Da sind zwei Paare, Ana Presta und Jiří Bubeníček zum einen, Anna Merkulova und Jón Vallejo zum anderen, die jeweils in schönster Einsamkeit zu zweit agieren können. Gleiches gilt für die so verstörend genau abgestimmt agierenden jungen Männer István Simon und Johannes Schmidt, zwei Frauen, Arika Togawa und Leslie Heylmann als Pendent und den Mann allein, Guy Albouy. In schwarzer Ganzkörperverhüllung bleibt Elena Vostrotina ein beeindruckendes geheimnisvolles Wesen. Raphaël Coumes-Marquet als Mann mit den roten Spitzenschuhen verbreitet kraft seiner hohen Haltung unberührbarer Einsamkeit und verstörend traurigem Gesichtsausdruck eines Pierrots eine solche Haltung konzentrierten Unglücks, wie man sie dermaßen überzeugend wahrhaft selten erleben darf.

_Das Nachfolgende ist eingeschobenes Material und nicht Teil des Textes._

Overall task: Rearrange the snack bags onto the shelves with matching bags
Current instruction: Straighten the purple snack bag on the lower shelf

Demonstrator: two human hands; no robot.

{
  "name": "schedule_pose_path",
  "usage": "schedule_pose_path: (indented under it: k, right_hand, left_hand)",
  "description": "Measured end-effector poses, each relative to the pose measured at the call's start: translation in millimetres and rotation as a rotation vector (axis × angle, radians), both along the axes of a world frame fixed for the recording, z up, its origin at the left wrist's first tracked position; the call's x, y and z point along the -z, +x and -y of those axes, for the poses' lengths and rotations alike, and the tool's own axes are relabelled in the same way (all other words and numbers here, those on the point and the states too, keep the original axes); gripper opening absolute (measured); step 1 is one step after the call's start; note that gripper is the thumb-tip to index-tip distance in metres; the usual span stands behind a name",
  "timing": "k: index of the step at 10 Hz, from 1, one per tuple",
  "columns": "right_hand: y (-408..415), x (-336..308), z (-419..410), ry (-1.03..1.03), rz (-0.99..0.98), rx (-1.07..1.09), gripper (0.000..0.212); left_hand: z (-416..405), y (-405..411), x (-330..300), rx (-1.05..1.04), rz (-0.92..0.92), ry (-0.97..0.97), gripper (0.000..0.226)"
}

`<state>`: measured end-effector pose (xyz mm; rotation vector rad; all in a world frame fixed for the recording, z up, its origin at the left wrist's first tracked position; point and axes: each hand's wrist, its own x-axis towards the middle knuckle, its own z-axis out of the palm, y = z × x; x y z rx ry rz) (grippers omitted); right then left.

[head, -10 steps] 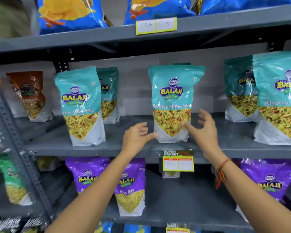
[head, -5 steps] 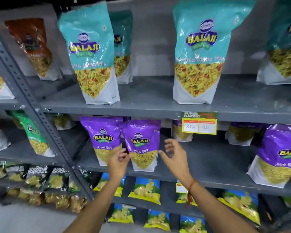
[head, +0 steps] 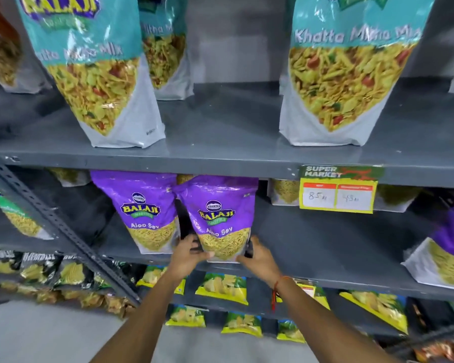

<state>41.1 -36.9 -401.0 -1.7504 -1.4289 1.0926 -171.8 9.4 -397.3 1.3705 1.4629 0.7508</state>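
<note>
A purple Aloo Sev bag [head: 219, 218] stands upright on the grey middle shelf [head: 312, 247]. My left hand [head: 187, 254] grips its lower left corner and my right hand [head: 257, 255] grips its lower right corner. A second purple Aloo Sev bag [head: 147, 210] stands touching it on the left. A third purple bag [head: 448, 247] sits at the far right of the same shelf. On the shelf above [head: 220, 153] stand teal Khatta Mitha Mix bags, one at left [head: 95, 74] and one at right [head: 346, 74].
A yellow price tag [head: 337, 195] hangs from the upper shelf's front edge. Yellow-green chip packets [head: 223, 288] fill the lower shelves. A slanted perforated metal upright [head: 63, 231] divides this rack from the left one, which holds black packets [head: 50, 271]. Grey floor lies below.
The view has dropped and closed in on the middle shelf. Both hands left the teal bag, came down, and took hold of the bottom corners of the purple Aloo Sev bag.
</note>
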Motion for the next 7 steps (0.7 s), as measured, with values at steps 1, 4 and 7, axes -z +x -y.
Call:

Als eine Art der Korrespondenz zum Anfang des Abends kann man die Neufassung von William Forsythes „Artifact Suite“ sehen, stellt sie doch, wiederum vorwiegend in Grün, nur ohne Glitzer, neoklassischen Traditionen folgend, eine Solistin, zwei Solopaare dem großen, jetzt 43köpfigen Corps der ballet gegenüber. In der Gruppe die Zeichen, die Übernahmen der Signale, die Ordnung und das Chaos, bei den Solistinnen und Solisten vorwiegend Disziplin mit gelegentlichen Brechungen, vor allem fließenden Übergängen. Das lässt sich gut ansehen mit Vanja Vitman als „Other Person“ und in den beiden Pas de deux Elena Vostrotina und Oleg Klymyuk sowie Yumiko Tekeshima und Raphaël Coumes-Marquet. Auch hört man gern der Zuspielung von Bachs Chaconne aus der Partita Nr. 2 in d-Moll zu, muss aber feststellen, dass an der gewollt modernistischen Klaviermusik von Eva Crossman Hecht der Zahn der Zeit genagt hat, dass auch Forsythes Idee, mehrmals den Vorhang fallen zu lassen, während der Tanz ohne Zuschauer weiter geht, an Biss und Originalität verloren hat.
Indes der mit grüner Farbe ausreichend versehene Anspruch auf Hoffnung im Hinblick auf jeden weiteren Abend mit dieser so facettenreichen wie persönlichkeitsstarken Kompanie bleibt entscheidender Eindruck dieser mit viel Beifall aufgenommenen Premiere.